(WORK INSTRUCTION): Exact reproduction required: the lines below from the line with "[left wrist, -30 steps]" to the line with "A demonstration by", both ends included, and no others.

(DATA BLOCK):
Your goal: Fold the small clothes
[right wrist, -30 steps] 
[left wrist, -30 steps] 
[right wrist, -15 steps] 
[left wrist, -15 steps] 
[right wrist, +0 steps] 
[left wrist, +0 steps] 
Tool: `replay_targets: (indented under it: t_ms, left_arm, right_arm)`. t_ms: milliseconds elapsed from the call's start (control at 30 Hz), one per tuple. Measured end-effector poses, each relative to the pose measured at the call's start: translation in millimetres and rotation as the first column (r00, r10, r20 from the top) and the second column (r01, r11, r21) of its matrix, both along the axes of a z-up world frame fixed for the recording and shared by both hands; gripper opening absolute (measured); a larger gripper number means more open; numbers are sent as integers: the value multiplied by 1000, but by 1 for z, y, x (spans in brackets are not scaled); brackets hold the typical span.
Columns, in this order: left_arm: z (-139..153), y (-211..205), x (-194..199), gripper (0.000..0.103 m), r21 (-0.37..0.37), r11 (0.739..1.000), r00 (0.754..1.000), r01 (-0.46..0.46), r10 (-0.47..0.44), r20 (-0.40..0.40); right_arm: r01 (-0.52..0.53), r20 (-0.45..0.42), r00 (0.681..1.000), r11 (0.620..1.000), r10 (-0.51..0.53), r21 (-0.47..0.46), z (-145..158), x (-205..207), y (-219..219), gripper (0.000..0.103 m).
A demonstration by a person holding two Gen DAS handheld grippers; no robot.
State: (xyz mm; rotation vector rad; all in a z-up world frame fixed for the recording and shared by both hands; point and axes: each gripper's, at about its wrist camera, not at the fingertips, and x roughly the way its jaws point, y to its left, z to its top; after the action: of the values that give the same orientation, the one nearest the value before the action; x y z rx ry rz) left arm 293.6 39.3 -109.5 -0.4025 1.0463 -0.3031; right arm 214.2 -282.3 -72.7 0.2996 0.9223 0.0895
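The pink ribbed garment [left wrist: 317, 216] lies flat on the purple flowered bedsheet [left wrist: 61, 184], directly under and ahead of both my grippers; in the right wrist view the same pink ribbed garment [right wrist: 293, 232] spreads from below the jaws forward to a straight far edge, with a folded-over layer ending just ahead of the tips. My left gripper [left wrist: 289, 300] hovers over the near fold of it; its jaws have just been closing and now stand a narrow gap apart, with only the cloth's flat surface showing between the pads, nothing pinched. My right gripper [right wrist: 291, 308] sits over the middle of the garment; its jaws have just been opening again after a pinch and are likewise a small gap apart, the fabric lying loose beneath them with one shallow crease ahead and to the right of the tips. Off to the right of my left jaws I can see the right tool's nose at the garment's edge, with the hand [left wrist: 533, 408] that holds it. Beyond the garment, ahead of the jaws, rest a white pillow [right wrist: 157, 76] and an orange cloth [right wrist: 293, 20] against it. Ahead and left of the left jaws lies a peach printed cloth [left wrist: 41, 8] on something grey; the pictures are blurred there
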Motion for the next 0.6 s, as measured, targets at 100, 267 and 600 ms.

(RESPONSE):
[left wrist, -30 steps] 
[right wrist, -15 steps] 
[left wrist, -15 steps] 
[right wrist, +0 steps] 
[left wrist, +0 steps] 
Tool: `replay_targets: (indented under it: t_ms, left_arm, right_arm)`. t_ms: milliseconds elapsed from the call's start (control at 30 Hz), one per tuple. Measured end-effector poses, each relative to the pose measured at the call's start: translation in millimetres and rotation as the first column (r00, r10, r20 from the top) and the second column (r01, r11, r21) of its matrix, both along the axes of a z-up world frame fixed for the recording and shared by both hands; gripper opening absolute (measured); a larger gripper number means more open; numbers are sent as integers: the value multiplied by 1000, but by 1 for z, y, x (spans in brackets are not scaled); brackets hold the typical span.
Columns, in this order: left_arm: z (-139..153), y (-211..205), x (-194..199), gripper (0.000..0.103 m), r21 (-0.37..0.37), r11 (0.739..1.000), r00 (0.754..1.000), r01 (-0.46..0.46), r10 (-0.47..0.44), r20 (-0.40..0.40); right_arm: r01 (-0.52..0.53), r20 (-0.45..0.42), r00 (0.681..1.000), r11 (0.620..1.000), r10 (-0.51..0.53), r21 (-0.47..0.46), z (-145..158), x (-205..207), y (-219..219), gripper (0.000..0.103 m).
A demonstration by a person holding two Gen DAS handheld grippers; no robot.

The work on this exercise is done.